# 02. Text Preprocessing & Data Cleaning
Text preprocessing and data cleaning are essential steps in Natural Language Processing (NLP) that involve preparing and transforming raw text data into a structured format suitable for analysis and modeling.

### What You'll Learn:
- Why text preprocessing matters
- Text cleaning techniques
- Tokenization methods
- Normalization strategies
- Stemming vs Lemmatization
- Real-world examples and best practices

## Why is Text Preprocessing Important?

Raw text data is messy and contains:
- **Noise**: Special characters, URLs, HTML tags
- **Inconsistency**: Mixed case, extra spaces
- **Irrelevant data**: Stopwords, punctuation
- **Variations**: running, runs, ran (same meaning)

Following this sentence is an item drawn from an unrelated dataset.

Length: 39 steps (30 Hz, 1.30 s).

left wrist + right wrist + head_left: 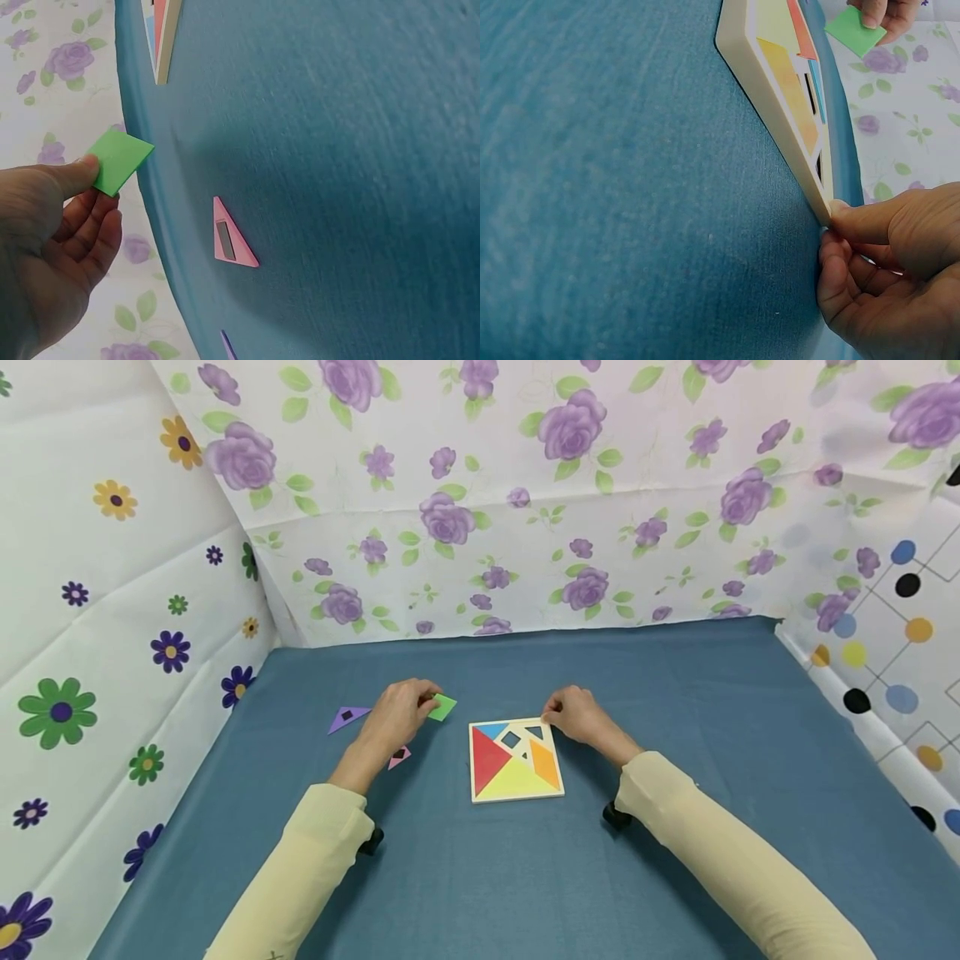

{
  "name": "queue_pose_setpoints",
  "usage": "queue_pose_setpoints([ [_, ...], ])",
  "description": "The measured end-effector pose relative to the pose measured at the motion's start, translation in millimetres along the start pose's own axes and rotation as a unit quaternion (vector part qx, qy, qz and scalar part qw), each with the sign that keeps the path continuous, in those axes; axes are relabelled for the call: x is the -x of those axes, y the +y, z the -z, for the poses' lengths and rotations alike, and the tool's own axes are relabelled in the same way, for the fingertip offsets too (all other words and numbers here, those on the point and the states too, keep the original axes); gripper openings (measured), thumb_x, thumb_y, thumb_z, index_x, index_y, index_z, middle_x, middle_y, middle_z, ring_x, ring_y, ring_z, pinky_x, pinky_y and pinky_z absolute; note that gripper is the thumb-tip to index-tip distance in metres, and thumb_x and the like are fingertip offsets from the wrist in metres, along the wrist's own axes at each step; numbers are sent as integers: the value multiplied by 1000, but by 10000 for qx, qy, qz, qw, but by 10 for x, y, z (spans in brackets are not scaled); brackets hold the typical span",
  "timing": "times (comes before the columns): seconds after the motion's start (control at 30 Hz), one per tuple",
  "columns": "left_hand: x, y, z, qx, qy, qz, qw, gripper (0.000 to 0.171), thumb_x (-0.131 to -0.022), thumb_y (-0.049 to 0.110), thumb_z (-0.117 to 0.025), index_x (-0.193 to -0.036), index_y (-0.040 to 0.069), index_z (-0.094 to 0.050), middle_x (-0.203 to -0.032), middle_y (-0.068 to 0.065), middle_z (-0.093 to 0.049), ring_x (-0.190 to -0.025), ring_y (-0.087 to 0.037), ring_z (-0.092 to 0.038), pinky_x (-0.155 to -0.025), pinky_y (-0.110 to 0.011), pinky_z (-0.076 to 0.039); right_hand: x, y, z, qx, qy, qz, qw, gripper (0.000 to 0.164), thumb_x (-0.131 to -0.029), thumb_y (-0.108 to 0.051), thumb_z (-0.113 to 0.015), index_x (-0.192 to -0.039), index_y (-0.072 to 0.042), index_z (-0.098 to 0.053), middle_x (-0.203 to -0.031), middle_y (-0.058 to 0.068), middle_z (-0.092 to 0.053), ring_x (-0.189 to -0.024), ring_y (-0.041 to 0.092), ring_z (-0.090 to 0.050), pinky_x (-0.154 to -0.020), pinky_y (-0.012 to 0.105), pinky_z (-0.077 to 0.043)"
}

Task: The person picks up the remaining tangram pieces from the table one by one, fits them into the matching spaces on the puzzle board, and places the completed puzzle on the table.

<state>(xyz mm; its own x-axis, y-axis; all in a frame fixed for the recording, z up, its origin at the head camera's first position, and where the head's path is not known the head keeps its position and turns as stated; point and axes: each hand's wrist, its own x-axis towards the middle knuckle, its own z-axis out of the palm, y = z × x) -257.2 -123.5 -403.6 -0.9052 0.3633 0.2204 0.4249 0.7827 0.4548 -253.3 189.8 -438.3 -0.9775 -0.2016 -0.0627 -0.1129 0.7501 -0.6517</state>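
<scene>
A blue surface (480,877) carries a square puzzle board (517,798), lying between the two hands. Set in it are a yellow triangle (517,781), a red triangle (487,760), an orange parallelogram (545,764) and a small blue triangle (492,731), with three recesses showing. The right hand (581,714) pinches the board's far right corner between its fingers. The left hand's (397,714) fingers grip a green piece (443,707) above the surface, left of the board. A purple triangle (339,722) and a smaller pink triangle (241,253) lie near the left hand.
</scene>
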Motion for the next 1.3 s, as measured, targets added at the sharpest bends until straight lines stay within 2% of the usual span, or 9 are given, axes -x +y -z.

**Without preprocessing**: Poor accuracy
**With preprocessing**: Better model performance

In [1]:
import re
import string
from nltk.tokenize import word_tokenize, sent_tokenize
from nltk.corpus import stopwords
from nltk.stem import PorterStemmer, WordNetLemmatizer
import nltk

# Download required data
nltk.download('punkt', quiet=True)
nltk.download('stopwords', quiet=True)
nltk.download('wordnet', quiet=True)

print('✓ Libraries loaded')

✓ Libraries loaded


## Step 1: Remove Special Characters

In [2]:
raw_text = 'Hello! This is TEST... @#$% with 123 numbers!!!'
print('Original:', raw_text)

# Remove special characters
cleaned = re.sub(r'[^a-zA-Z0-9\s]', '', raw_text)
print('Cleaned:', cleaned)

Original: Hello! This is TEST... @#$% with 123 numbers!!!
Cleaned: Hello This is TEST  with 123 numbers


## Step 2: Remove URLs and Emails

In [3]:
text = 'Visit https://example.com or email support@example.com'
print('Original:', text)

# Remove URLs
text = re.sub(r'http\S+|www\S+', '', text)
text = re.sub(r'\S+@\S+', '', text)
print('Cleaned:', text)

Original: Visit https://example.com or email support@example.com
Cleaned: Visit  or email 


## Step 3: Tokenization

In [5]:
text = 'Hello world! How are you?'
print('Original:', text)

# Word tokenization
words = word_tokenize(text, language="english", preserve_line=False)
print('\nWord tokens:', words)

# Sentence tokenization
sentences = sent_tokenize(text, language="english")
print('Sentence tokens:', sentences)

Original: Hello world! How are you?

Word tokens: ['Hello', 'world', '!', 'How', 'are', 'you', '?']
Sentence tokens: ['Hello world!', 'How are you?']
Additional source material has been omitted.